[Start of Attachment]
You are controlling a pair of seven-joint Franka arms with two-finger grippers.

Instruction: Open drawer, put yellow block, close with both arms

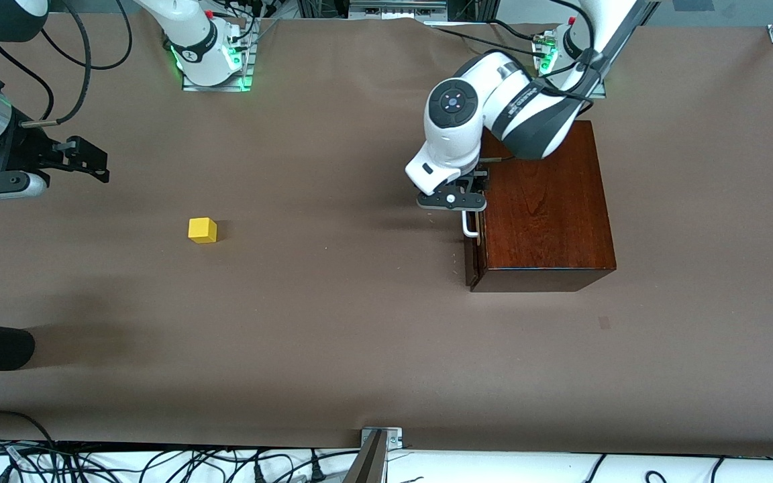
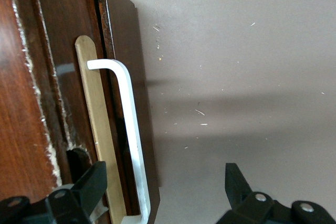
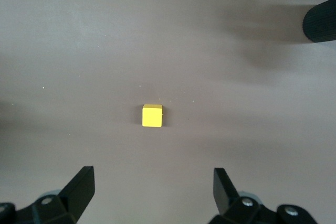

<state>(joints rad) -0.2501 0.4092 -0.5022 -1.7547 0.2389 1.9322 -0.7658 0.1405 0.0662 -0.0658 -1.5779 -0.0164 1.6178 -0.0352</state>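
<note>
Left gripper (image 1: 451, 199) over drawer (image 1: 472, 258) front, fingers (image 2: 84, 190) spread wide around white handle (image 2: 131, 135), not clamped. Drawer closed in wooden box (image 1: 544, 215) near left arm's end of table (image 1: 359, 335). Right gripper (image 1: 84, 161) waiting, fingers (image 3: 79, 187) spread, empty. Yellow block (image 1: 202, 230) on bare table toward right arm's end, away from edges.

Robotics lab: table (image 1: 333, 322) papered brown, bolted arm bases (image 1: 215, 64) beside aluminium framing (image 1: 474, 10), loose cables (image 1: 158, 463).
</note>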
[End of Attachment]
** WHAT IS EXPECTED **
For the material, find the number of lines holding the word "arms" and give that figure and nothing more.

** REPLY TO THE TASK **
2